Benoit Paire is one of those players that some people may never have heard of while others make it a point to watch him everytime he plays. At age 23, the rising young Frenchman from Avignon has been having a good year so far – getting to the finals of Belgrade and reaching a career high ranking of No. 47 just a month ago but his recent lack success on the hard courts of America has Paire concerned heading into next month’s U.S. Open, his favorite Grand Slam.
To try and describe Paire’s style of play is well, tres difficile as the French would say. Paire is noted for whacking aces almost at a whim while at the same time tossing in elegant, if not always well-planned, drop shots with often winning results. That Paire doesn’t seem to have a well-thought out game plan each time he steps out on a court would be a fair assessment despite Paire having a full-time coach.
Then there’s his demeanor on court, something that can only be described as insouciant. Taking on Martin Klizan in the first round of the Winston-Salem Open, Paire did not look at all comfortable in his first match since taking an extended holiday after his early round dismissal in Washington. After being cited for ball abuse in the first set that he later lost, Paire continued expressing his frustration, first with a long diatribe in French to the umpire who thankfully spoke it as well, and then by smacking his racquet twice on the court after dropping serve.

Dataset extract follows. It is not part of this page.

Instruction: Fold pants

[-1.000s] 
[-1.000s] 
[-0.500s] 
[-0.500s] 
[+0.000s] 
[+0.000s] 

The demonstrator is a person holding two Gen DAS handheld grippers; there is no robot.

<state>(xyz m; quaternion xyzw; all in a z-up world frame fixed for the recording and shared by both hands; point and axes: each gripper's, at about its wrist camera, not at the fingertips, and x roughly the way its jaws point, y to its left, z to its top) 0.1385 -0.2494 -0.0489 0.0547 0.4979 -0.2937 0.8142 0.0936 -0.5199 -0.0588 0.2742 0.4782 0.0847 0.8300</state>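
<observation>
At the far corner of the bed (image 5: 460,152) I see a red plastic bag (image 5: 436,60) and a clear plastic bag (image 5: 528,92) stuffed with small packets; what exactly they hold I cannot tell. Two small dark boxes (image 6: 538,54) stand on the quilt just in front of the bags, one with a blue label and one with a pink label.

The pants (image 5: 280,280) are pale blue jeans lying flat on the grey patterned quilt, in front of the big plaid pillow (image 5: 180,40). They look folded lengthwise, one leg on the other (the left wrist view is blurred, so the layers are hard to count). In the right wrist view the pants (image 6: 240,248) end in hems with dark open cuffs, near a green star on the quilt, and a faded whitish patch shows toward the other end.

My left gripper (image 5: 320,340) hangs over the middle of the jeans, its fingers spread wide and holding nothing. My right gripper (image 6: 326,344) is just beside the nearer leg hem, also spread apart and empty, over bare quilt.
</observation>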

Paire managed to force a tiebreak, but it was Klizan who played better down the stretch, chasing down several Paire drop shots that he then converted into winners. Klizan closed out the match 6-2, 7-6(4) leaving Paire to ponder his next move before New York.
While Paire may have an on-court persona that often leaves tennis watchers shaking their head in disbelief, Paire in an interview is quite charming and candid, even when dealing with his third straight loss in a row. It was a surprise that he accepted one and many players after a loss, often speak in grumpy monosyllables. But Paire, well he was quite chatty.
“During one month I don’t serve good, I don’t feel good and I don’t know how to fight,” Paire said. “That’s the most important to play tennis and that’s why I lose every time. Today there were five breaks in the match and my serve is very important for me. I don’t know what to say. At this moment it is difficult for me to play and I don’t know what to say.”
When asked how things go in practice, Paire said, “Sometimes I feel good and sometimes no. But when I get on the court, there is nothing. I cannot play. I can’t serve. I know it’s in my head but I don’t know what to change.”
Despite his lack of confidence, Paire lit up his mega-wattage smile when talking about his recent holiday to visit his girlfriend and about the gold necklace given to him by his parents that he always wears on court. Paire is looking forward to playing in New York where he had his first breakthrough at a Major in 2010 where he advanced from qualifying to the second round before losing to Feliciano Lopez in five sets.
“U.S. Open is the best tournament. It’s where I played good for the first time in a Grand Slam. And for me with all the buildings and everything it is for me the best tournament.”
Paire’s mercurial personality, on and off the court, may not be everybody’s cup of thé but he’s definitely worth watching at least once even if you are not quite sure, like himself, what the result will be.